Mamá lavaba la ropa blanca con «azul» para que quedara blanquisima. Se la dejaba enjabonada de un día para otro. Pero si le caía el sereno de las noches de helada, toda la ropa se hacía «moro moro» amanecía con unos puntitos negros, diminutos como pecas, que no se limpiaban con nada.
El pelo de la mamabuela era blanco, blanquísimo. Mamá decía que se lo lavaba con «azul».
Victorita Baquero era una mujer altiva. Vivió con la espalda recta y el paso orgulloso de quien espera un vendaval de pie, de quien sabe lo que espera, y a ratos no espera nada. Alta, erguida, pelo atado en un moño blanquísimo, bellísima, la «mamabuela» no era ni mi mamá ni mi abuela, ni mi pariente siquiera. Pero fue, para mí, todo eso: Mamabuela.
Viuda y con tres hijos: Víctor, Beatriz y Rosita era la arrendataria de mi abuela. Y ahí la conocimos como parte del jardín.
Con una personalidad recia, la mamabuela era lo que era.
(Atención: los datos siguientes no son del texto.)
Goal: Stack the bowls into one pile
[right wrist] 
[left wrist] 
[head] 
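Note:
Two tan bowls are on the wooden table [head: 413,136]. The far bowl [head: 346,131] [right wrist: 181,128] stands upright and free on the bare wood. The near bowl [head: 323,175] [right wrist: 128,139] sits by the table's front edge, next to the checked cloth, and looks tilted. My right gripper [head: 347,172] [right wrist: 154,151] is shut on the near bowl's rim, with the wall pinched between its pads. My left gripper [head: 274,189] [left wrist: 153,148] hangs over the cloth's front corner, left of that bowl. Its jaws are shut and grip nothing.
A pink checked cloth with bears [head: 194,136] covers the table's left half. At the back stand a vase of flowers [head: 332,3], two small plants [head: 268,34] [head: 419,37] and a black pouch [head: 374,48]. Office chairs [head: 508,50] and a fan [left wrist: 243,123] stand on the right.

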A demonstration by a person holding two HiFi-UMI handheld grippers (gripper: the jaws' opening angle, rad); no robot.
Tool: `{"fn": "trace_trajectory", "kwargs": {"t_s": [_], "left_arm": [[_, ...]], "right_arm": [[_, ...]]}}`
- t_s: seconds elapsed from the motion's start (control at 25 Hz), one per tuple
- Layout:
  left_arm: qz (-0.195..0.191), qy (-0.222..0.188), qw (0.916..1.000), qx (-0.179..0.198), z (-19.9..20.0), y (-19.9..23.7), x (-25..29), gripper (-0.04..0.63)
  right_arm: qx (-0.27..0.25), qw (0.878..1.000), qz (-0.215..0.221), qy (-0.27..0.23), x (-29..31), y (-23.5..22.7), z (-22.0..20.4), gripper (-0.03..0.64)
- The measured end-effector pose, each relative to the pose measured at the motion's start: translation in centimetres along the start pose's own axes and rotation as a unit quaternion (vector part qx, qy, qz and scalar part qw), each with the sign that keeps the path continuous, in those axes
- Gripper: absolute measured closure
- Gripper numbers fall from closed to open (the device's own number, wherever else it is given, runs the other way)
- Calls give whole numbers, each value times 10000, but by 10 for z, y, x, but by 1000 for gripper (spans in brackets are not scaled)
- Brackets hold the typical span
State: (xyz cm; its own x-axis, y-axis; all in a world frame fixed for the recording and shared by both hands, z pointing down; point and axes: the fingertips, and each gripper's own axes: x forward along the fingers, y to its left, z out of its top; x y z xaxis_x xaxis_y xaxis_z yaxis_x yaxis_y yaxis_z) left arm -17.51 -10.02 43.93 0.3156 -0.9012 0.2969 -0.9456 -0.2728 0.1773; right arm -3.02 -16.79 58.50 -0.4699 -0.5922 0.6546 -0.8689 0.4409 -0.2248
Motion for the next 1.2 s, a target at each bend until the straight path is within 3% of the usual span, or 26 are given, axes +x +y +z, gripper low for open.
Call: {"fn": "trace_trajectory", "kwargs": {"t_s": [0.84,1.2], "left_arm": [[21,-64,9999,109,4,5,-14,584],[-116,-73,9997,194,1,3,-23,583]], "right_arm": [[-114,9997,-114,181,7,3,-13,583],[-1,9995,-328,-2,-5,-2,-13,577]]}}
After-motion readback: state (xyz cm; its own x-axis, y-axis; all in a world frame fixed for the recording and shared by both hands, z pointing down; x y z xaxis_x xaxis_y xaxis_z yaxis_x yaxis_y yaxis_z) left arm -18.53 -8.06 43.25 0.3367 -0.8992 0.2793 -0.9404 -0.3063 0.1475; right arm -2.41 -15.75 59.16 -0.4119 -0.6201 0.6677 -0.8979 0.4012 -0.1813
Para mí ella vestía raro, siempre con una elegancia negra y antigua: falda negra larga hasta el tobillo y recta, blusa blanca, o negra, jamás de algún color. Los zapatos de cuero negro y punta redondeada no eran altos, tenían «taco muñeca» y con una correa delgada se abotonaban a un lado. Para salir a la calle se cubría la cabeza y los hombros con una especie de manta que sostenía con un montón de alfileres redondos. No era musulmana y fue una mujer de avanzada, era ejemplo de libertad e independencia. Ella era el poder femenino en sí mismo.
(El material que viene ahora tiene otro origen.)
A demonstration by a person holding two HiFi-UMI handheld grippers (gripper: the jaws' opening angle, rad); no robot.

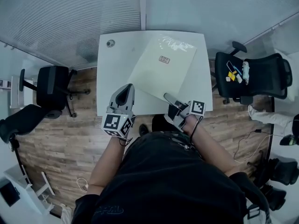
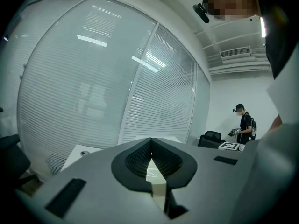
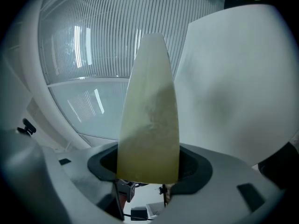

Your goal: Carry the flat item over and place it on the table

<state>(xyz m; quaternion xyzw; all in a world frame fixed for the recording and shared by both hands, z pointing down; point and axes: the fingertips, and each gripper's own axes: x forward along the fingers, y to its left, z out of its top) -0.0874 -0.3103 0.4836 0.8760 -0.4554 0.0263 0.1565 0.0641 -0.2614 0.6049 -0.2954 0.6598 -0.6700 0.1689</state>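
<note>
The room has a big frosted glass wall with thin blinds (image 1: 70, 17) on the far side and a brown wooden floor (image 1: 60, 143). One white desk with rounded corners (image 1: 117, 73) stands against the glass. There are two people: the person in a black shirt (image 1: 163, 181) who holds the tools, and one more person in dark clothes (image 2: 243, 127) standing far off. I can count three chairs: a black office chair (image 1: 52, 85) and a second black chair (image 1: 23, 120) on the left, and a third black chair (image 1: 261, 76) on the right. Dark shapes in the lower right corner are too unclear to name. One pale cream flat sheet (image 1: 159, 73) sits slanted over the desk. Its far end is near the glass and its near end is at the desk's front edge. I cannot tell if it rests flat on the top. There are two grey grippers, both at the near end of the sheet. The left gripper (image 1: 127, 90) has its jaws closed tight on the thin edge of the sheet, and its dark pads (image 2: 133, 160) meet on it. The right gripper (image 1: 169, 99) has its jaws wide apart, but the end of the sheet fills the gap and they hold it. One round grey cap (image 1: 110, 43) sits in the desk's far left corner. One small label (image 1: 164, 59) is on the sheet. A few small yellow and blue things (image 1: 232, 73) lie on the right chair.
</note>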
Su presencia imponía un respeto feroz. Papá contaba que como inspectora del colegio Vicente León daba pasos largos y precisos atemorizando a medio colegio. Andaba con una vara: ¡pobre del indisciplinado, del sucio, del vago!
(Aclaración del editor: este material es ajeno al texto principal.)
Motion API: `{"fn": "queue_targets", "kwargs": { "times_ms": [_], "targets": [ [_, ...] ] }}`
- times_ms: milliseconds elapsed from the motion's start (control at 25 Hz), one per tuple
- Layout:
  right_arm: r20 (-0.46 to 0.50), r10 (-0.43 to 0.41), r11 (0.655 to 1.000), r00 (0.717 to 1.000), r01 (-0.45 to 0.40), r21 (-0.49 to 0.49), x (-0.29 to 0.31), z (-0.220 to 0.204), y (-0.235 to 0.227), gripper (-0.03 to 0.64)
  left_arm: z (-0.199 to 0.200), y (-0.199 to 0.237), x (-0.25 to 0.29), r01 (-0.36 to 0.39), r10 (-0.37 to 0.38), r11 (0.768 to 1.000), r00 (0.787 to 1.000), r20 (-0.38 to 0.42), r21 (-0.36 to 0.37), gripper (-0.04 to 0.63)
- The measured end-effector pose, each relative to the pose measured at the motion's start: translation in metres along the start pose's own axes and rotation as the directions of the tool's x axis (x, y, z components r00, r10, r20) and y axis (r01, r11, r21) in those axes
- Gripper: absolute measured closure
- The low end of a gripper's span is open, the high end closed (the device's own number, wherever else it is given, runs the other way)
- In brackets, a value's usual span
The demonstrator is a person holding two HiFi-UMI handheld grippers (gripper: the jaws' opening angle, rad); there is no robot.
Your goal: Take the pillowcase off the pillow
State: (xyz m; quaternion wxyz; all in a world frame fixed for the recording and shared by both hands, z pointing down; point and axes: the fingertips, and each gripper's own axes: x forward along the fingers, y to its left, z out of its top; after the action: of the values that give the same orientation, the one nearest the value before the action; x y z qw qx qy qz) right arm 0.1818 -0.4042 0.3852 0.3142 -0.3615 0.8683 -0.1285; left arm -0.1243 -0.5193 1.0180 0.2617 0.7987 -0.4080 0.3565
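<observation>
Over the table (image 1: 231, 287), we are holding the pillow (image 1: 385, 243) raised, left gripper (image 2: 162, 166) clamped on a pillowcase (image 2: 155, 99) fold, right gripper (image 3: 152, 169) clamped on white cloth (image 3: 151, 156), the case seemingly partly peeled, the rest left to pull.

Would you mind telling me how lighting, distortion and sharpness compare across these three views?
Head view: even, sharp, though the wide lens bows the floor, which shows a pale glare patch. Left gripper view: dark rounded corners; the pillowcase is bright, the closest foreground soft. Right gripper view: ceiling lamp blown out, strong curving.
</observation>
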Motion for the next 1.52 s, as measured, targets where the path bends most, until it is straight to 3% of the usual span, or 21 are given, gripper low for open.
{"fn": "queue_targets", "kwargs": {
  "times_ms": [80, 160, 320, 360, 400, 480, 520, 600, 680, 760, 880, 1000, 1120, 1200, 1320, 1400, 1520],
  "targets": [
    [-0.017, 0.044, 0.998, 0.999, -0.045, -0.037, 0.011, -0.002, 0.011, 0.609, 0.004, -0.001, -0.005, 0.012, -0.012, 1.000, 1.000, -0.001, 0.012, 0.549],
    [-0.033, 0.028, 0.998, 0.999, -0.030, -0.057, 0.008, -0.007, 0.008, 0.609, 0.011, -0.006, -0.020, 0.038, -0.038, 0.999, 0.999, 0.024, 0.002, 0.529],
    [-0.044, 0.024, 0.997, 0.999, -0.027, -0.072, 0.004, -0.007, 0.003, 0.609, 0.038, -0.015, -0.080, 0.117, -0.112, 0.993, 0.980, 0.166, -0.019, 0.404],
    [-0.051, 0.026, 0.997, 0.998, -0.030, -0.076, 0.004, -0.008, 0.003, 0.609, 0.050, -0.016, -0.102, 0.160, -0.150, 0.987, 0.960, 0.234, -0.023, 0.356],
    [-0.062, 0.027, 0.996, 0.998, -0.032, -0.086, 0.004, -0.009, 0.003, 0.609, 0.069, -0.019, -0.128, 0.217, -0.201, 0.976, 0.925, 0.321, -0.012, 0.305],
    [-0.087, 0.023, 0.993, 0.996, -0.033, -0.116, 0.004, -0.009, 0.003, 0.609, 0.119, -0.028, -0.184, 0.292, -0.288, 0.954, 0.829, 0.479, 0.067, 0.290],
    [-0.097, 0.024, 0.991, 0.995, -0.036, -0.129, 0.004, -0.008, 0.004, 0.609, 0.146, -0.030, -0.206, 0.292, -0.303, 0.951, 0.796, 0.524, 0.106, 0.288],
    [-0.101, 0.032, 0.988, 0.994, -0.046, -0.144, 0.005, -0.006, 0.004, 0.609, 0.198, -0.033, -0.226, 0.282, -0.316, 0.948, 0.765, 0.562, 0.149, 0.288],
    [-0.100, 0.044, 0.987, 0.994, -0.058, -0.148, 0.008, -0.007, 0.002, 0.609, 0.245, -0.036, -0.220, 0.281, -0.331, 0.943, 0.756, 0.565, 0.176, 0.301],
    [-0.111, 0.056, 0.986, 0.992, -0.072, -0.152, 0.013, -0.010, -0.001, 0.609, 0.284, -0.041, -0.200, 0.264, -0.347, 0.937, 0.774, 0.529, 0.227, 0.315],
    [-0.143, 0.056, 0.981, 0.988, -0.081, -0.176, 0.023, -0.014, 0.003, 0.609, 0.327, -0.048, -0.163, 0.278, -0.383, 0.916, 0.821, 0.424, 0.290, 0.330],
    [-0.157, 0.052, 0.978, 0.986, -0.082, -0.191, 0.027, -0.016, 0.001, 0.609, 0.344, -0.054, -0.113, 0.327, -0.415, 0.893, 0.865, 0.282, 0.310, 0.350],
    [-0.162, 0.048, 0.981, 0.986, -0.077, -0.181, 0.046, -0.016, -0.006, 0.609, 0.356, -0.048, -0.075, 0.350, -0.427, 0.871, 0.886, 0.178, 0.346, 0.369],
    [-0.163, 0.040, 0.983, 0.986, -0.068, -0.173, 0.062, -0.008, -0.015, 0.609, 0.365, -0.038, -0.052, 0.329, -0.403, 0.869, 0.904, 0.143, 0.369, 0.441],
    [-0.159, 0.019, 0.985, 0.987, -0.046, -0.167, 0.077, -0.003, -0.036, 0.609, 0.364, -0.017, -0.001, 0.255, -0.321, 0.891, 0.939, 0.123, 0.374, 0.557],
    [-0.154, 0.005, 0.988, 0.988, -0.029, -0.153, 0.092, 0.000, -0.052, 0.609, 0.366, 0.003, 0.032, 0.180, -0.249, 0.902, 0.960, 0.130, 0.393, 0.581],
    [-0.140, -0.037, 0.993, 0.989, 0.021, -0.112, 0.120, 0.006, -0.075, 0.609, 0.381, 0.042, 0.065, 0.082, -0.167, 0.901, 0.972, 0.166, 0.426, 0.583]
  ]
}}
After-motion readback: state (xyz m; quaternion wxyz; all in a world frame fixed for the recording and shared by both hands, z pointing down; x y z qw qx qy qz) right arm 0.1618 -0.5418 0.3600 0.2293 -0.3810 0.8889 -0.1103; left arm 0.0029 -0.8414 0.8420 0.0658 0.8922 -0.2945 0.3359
Para la mamabuela, la educación era lo más importante, no le importó que sus hijas estudiaran en colegio de hombres. Vicho y Bachís eran maestros, Rosita trabajaba en la oficina de correos.
Con la mamabuela conocí el amor incondicional, el mimo a borbotones, la nobleza en toda su extensión. La mamabuela, Bachís y Rosita solo sabían ser buenas. También sabían cocinar y decorar los más deliciosos pasteles; bordar en punto de cruz y tejer; las tablas de multiplicar y la Historia del Ecuador, pero básicamente, sabían querer.
La tina de latón con el agua de lluvia recogida y entibiada al sol me esperaba llena de pétalos de rosa. Sumergida hasta el cogote repetía: 2 x 1= 2, 12 x 5= 60…
Sentada en la banca del patio aprendí a tejer. Rosita, con la paciencia de Job, me enseñó. Las lanas enredadas en mis dedos terminaban sucias, pero nada importaba. Bachis me hacía probar la masa de los pasteles y al de salir del horno decorarlos y comérmelos hasta el empacho total.
La Bachís, con su abrigo rojo y su sonrisa blanquísima, me llevaba a pasear. Siempre pasábamos a comprar golosinas en las tiendas de Carmela Gordillo o de las «quiteñas». También íbamos a la imprenta del señor Carrillo donde nos esperaban generosos los cuentos de pintar o las Cucas, esas muñecas de papel que recortábamos y vestíamos según la ocasión.